**Work instruction:** Please return the whole listing. Keep each line exactly the same.
[Provided data Boundary: Start]
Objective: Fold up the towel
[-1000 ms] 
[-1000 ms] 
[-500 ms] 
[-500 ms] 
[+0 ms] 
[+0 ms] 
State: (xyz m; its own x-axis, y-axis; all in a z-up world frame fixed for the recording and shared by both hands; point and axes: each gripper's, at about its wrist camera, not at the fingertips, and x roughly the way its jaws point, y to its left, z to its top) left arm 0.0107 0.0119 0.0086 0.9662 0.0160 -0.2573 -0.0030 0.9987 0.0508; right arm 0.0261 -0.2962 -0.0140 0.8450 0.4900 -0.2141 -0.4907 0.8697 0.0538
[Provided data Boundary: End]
**Solution below:**
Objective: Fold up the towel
[-1000 ms] 
[-1000 ms] 
[-500 ms] 
[-500 ms] 
[+0 ms] 
[+0 ms] 
State: (xyz m; its own x-axis, y-axis; all in a z-up world frame fixed for the recording and shared by both hands; point and axes: each gripper's, at about its wrist camera, not at the fingertips, and x roughly the way its jaws point, y to its left, z to its top) left arm 0.0107 0.0119 0.0086 0.9662 0.0160 -0.2573 -0.0030 0.9987 0.0508; right arm 0.0261 -0.2962 -0.0140 0.8450 0.4900 -0.2141 -0.4907 0.8697 0.0538

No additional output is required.